NAN GOLDIN
Gagosian presents an exhibition by Nan Goldin at its gallery in London’s Burlington Arcade. Among Goldin’s earliest work, these photographs date from 1972 to 1974 and inspired the direction of her work for the subsequent fifty years.
May 14 - June 22, 2024
he black-and-white images commemorate Goldin’s closest friends, members of Boston’s transgender community. Goldin depicted them in a shared apartment and at one of her favorite places, The Other Side, the city’s most prominent drag club and one of the only queer spaces that existed in Boston at the time.
Conveying the beauty, glamour, vulnerability, and joy of her chosen family, the photographs document what she terms “gender euphoria.” As Goldin has explained, “I wanted to pay homage, to show them how beautiful they were.”
The exhibition at Burlington Arcade is open concurrently with Nan Goldin: Sisters, Saints, Sibyls—the second presentation in the Gagosian Open series of off-site exhibitions—on view at 83 Charing Cross Road from May 30 to June 23, 2024. Goldin is also taking over the Gagosian Shop, with a reading room of books chosen by the artist on the basement level and a wide selection of publications on her work for sale on the ground floor.
Emerging from the artist’s own life and relationships, and including herself as a subject, Nan Goldin’s work has transformed the role of photography in contemporary art. Her photographs and moving-image works address essential themes of identity, love, sexuality, addiction, and mortality. Uniting art and activism, Goldin has confronted the HIV/AIDS epidemic since the 1980s and today brings international attention to the overdose crisis.

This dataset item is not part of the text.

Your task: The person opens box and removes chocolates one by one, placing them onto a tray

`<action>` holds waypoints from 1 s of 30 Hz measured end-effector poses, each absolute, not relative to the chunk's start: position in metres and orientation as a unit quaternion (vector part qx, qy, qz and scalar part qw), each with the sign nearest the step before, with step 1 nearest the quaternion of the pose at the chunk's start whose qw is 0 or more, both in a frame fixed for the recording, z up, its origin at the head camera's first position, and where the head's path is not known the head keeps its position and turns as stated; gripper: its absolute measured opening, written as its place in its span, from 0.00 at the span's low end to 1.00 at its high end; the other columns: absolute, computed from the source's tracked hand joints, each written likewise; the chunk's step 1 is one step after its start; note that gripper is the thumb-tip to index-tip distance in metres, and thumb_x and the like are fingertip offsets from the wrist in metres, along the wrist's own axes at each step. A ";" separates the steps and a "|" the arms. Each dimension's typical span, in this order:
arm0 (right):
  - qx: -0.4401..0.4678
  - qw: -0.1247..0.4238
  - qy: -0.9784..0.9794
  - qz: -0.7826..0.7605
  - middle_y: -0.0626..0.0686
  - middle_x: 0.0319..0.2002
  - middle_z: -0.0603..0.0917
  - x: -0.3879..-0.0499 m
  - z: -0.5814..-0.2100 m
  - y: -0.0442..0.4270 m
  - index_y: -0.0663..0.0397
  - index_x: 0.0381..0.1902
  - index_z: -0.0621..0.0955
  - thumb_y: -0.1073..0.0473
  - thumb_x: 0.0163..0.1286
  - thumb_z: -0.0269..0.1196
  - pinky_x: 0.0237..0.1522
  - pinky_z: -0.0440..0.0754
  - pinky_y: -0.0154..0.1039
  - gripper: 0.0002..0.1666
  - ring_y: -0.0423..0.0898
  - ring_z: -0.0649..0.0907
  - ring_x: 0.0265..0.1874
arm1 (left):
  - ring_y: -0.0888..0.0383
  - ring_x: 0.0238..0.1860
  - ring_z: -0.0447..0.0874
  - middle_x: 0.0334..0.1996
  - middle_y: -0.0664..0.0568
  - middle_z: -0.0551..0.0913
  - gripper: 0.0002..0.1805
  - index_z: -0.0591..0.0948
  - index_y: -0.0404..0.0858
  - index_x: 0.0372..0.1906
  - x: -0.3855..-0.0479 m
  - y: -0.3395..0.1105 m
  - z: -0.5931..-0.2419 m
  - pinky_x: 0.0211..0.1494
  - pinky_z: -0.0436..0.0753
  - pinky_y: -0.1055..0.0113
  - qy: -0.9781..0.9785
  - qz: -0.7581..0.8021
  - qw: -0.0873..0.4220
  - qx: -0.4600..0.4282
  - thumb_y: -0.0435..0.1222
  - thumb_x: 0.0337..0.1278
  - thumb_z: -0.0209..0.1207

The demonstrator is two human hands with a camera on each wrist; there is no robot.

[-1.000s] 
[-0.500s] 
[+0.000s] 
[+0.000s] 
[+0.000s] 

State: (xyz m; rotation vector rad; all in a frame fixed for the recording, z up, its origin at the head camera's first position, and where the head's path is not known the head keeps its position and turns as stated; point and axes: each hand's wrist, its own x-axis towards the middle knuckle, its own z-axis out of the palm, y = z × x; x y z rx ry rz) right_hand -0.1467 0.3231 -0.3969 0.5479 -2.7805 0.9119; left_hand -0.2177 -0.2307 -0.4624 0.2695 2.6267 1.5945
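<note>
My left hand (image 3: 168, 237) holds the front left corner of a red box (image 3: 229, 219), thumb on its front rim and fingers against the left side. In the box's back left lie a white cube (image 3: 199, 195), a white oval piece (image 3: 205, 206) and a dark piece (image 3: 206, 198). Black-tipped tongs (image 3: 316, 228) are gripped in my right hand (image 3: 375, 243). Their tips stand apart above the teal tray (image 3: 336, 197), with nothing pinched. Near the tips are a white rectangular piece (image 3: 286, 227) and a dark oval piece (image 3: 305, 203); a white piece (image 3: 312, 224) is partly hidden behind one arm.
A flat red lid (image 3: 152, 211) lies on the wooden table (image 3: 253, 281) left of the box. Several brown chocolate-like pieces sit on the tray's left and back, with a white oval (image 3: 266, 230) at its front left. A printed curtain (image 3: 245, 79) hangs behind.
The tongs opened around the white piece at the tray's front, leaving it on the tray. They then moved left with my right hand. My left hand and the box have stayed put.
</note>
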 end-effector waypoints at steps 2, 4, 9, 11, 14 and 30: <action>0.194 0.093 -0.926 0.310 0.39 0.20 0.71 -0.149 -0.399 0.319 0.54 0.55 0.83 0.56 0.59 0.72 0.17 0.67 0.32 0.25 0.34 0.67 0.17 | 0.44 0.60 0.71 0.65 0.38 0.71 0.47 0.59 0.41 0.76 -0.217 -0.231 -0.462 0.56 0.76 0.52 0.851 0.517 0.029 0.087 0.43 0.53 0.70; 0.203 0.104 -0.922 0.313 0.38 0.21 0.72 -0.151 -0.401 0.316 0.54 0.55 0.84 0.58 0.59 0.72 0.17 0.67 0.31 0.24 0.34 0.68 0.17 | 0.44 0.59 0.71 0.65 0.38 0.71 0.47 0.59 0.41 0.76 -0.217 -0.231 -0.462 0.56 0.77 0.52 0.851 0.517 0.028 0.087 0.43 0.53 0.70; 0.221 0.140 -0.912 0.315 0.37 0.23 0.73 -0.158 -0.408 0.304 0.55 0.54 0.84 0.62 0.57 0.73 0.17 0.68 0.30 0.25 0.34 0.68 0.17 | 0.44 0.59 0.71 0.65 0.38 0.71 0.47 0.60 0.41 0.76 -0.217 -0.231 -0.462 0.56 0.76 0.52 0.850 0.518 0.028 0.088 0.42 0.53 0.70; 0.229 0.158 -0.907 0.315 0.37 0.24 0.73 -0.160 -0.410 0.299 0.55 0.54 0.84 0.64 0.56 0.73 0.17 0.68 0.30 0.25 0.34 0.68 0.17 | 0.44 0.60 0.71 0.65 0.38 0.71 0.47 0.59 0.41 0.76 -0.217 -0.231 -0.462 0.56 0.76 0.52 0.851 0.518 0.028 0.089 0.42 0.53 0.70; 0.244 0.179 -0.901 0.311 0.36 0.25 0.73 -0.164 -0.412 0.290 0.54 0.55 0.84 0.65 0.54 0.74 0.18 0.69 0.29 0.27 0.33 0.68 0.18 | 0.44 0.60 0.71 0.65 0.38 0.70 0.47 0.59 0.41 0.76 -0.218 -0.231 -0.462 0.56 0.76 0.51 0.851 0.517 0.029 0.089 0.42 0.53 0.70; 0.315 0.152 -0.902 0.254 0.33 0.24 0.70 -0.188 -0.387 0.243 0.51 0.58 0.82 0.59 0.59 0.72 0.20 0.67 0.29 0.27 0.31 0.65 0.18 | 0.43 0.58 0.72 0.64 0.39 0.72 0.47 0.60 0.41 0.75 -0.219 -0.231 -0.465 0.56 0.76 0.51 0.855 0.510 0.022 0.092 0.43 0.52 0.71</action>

Born in Washington, DC, in 1953, Goldin grew up outside of Boston. She left home at age fourteen, and at sixteen enrolled in the Satya Community School in Lincoln, Massachusetts, where she acquired her first camera.
Relocating to New York in 1978, Goldin began documenting members of her chosen family in a milieu of New Wave clubs, No Wave cinema, and post-Stonewall gay culture. Capturing moments of revelry and friendship, intimacy and loss, she titled this body of work The Ballad of Sexual Dependency after a song from The Threepenny Opera (1928) by Kurt Weill and Bertolt Brecht.